### WORK REQUIRED
Exact reproduction required: print each line of the material below.

### GIVEN DATA

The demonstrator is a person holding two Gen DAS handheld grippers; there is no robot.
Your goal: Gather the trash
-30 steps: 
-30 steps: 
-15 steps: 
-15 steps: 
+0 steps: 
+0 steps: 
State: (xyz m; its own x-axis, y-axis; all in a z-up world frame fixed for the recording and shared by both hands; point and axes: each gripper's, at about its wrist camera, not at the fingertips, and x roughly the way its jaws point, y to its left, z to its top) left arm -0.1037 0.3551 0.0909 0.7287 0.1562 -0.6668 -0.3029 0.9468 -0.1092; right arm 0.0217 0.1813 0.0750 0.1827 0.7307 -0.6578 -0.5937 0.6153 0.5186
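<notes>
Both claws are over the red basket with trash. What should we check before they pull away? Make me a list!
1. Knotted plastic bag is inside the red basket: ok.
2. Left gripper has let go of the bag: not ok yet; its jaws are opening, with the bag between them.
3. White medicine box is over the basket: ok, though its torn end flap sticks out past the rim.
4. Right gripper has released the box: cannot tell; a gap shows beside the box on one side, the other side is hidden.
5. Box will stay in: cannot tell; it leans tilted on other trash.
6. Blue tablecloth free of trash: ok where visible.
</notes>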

### TASK ANSWER
The demonstrator is a person holding two Gen DAS handheld grippers; there is no robot.
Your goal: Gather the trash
-30 steps: 
-30 steps: 
-15 steps: 
-15 steps: 
+0 steps: 
+0 steps: 
State: (xyz m; its own x-axis, y-axis; all in a z-up world frame fixed for the recording and shared by both hands; point and axes: each gripper's, at about its wrist camera, not at the fingertips, and x roughly the way its jaws point, y to its left, z to its top) left arm -0.1037 0.3551 0.0909 0.7287 0.1562 -0.6668 -0.3029 0.9468 -0.1092; right arm 0.0217 0.1813 0.0750 0.1827 0.7307 -0.6578 -0.5937 0.6153 0.5186
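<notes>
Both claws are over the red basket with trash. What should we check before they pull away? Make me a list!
1. Knotted plastic bag is inside the red basket: ok.
2. Left gripper has let go of the bag: not ok yet; its jaws are opening, with the bag between them.
3. White medicine box is over the basket: ok, though its torn end flap sticks out past the rim.
4. Right gripper has released the box: cannot tell; a gap shows beside the box on one side, the other side is hidden.
5. Box will stay in: cannot tell; it leans tilted on other trash.
6. Blue tablecloth free of trash: ok where visible.
</notes>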

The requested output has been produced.